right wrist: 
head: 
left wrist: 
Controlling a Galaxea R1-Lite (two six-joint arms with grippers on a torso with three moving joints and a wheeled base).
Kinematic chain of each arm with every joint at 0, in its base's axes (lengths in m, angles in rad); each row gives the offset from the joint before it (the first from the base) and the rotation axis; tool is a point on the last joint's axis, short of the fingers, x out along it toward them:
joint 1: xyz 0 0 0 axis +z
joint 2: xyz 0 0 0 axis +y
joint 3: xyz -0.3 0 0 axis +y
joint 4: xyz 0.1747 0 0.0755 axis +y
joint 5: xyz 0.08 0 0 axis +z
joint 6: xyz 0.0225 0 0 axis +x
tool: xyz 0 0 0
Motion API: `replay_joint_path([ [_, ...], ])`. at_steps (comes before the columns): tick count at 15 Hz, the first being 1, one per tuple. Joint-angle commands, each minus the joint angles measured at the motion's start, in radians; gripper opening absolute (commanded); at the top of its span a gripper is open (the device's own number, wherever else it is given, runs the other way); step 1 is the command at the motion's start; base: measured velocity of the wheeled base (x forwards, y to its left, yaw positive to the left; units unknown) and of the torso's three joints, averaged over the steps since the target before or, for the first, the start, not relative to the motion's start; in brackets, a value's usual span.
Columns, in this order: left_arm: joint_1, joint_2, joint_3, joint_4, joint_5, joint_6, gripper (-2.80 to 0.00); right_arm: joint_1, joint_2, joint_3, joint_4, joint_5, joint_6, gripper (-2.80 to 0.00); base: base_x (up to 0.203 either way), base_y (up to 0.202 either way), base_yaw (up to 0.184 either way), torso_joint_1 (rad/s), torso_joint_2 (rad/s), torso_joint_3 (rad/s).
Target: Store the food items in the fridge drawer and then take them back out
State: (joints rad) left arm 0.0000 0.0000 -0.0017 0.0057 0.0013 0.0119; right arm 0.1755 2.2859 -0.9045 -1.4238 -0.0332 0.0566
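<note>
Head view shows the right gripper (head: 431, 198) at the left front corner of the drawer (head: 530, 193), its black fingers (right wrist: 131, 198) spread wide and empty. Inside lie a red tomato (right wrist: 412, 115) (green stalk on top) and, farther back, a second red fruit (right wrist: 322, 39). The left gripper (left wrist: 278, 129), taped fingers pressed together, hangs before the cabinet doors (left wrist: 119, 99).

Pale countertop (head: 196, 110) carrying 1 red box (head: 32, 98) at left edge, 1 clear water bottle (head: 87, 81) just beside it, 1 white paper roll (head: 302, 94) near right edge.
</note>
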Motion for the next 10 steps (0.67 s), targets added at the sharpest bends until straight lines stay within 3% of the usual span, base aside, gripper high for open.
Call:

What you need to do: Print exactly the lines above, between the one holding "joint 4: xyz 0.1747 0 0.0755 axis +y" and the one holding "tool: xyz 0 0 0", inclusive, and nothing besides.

Exercise solution:
joint 4: xyz 0.1747 0 0.0755 axis +y
joint 5: xyz 0.08 0 0 axis +z
joint 6: xyz 0.0225 0 0 axis +x
tool: xyz 0 0 0

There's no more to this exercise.